**MATERIAL PROVIDED**
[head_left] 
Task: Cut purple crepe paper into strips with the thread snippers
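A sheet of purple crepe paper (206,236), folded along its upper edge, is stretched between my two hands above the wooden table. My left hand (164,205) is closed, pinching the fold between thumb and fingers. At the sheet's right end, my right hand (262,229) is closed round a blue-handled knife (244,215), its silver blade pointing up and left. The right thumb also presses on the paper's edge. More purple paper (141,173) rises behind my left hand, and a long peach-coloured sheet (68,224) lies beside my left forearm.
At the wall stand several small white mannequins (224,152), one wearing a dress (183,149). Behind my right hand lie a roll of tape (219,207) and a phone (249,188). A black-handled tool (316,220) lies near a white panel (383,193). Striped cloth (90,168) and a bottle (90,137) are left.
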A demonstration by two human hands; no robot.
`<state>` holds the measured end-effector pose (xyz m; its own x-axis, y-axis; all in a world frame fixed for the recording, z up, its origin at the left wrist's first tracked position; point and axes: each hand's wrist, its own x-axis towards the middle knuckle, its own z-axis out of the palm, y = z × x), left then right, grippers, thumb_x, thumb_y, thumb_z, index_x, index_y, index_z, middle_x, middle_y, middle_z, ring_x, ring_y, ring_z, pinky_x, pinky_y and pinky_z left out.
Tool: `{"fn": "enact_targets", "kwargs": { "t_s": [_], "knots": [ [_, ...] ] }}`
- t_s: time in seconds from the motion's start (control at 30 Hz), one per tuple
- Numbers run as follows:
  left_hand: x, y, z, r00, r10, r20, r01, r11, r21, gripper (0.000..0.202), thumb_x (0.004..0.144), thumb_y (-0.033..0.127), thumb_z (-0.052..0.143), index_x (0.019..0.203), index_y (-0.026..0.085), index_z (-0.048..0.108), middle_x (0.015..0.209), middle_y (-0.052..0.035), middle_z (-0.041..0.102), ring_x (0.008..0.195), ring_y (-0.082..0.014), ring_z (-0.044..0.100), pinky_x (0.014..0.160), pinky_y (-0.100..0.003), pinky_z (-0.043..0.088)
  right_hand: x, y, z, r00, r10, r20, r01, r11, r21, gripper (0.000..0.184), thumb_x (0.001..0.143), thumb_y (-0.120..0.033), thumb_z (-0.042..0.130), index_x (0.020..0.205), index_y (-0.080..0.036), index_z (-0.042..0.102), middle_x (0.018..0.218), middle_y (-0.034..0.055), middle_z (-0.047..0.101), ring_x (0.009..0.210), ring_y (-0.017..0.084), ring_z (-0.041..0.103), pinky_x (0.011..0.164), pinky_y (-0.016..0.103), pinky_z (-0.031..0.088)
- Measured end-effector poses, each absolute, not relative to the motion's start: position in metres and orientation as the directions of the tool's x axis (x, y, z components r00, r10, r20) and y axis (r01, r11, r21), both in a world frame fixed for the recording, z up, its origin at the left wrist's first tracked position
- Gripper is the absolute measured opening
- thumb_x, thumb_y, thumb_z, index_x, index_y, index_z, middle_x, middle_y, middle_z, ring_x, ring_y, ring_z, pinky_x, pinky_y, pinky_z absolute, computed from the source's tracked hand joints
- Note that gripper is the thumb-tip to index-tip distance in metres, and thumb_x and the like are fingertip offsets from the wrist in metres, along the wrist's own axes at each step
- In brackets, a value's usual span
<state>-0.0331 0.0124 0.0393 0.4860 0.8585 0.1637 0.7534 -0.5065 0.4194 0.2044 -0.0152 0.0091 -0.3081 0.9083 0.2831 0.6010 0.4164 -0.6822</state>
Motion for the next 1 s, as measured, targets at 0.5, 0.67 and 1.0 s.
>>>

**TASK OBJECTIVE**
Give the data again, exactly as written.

**WRITTEN SOLUTION**
[head_left] 
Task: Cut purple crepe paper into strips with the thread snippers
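A sheet of purple crepe paper (206,236), folded along its upper edge, is stretched between my two hands above the wooden table. My left hand (164,205) is closed, pinching the fold between thumb and fingers. At the sheet's right end, my right hand (262,229) is closed round a blue-handled knife (244,215), its silver blade pointing up and left. The right thumb also presses on the paper's edge. More purple paper (141,173) rises behind my left hand, and a long peach-coloured sheet (68,224) lies beside my left forearm.
At the wall stand several small white mannequins (224,152), one wearing a dress (183,149). Behind my right hand lie a roll of tape (219,207) and a phone (249,188). A black-handled tool (316,220) lies near a white panel (383,193). Striped cloth (90,168) and a bottle (90,137) are left.
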A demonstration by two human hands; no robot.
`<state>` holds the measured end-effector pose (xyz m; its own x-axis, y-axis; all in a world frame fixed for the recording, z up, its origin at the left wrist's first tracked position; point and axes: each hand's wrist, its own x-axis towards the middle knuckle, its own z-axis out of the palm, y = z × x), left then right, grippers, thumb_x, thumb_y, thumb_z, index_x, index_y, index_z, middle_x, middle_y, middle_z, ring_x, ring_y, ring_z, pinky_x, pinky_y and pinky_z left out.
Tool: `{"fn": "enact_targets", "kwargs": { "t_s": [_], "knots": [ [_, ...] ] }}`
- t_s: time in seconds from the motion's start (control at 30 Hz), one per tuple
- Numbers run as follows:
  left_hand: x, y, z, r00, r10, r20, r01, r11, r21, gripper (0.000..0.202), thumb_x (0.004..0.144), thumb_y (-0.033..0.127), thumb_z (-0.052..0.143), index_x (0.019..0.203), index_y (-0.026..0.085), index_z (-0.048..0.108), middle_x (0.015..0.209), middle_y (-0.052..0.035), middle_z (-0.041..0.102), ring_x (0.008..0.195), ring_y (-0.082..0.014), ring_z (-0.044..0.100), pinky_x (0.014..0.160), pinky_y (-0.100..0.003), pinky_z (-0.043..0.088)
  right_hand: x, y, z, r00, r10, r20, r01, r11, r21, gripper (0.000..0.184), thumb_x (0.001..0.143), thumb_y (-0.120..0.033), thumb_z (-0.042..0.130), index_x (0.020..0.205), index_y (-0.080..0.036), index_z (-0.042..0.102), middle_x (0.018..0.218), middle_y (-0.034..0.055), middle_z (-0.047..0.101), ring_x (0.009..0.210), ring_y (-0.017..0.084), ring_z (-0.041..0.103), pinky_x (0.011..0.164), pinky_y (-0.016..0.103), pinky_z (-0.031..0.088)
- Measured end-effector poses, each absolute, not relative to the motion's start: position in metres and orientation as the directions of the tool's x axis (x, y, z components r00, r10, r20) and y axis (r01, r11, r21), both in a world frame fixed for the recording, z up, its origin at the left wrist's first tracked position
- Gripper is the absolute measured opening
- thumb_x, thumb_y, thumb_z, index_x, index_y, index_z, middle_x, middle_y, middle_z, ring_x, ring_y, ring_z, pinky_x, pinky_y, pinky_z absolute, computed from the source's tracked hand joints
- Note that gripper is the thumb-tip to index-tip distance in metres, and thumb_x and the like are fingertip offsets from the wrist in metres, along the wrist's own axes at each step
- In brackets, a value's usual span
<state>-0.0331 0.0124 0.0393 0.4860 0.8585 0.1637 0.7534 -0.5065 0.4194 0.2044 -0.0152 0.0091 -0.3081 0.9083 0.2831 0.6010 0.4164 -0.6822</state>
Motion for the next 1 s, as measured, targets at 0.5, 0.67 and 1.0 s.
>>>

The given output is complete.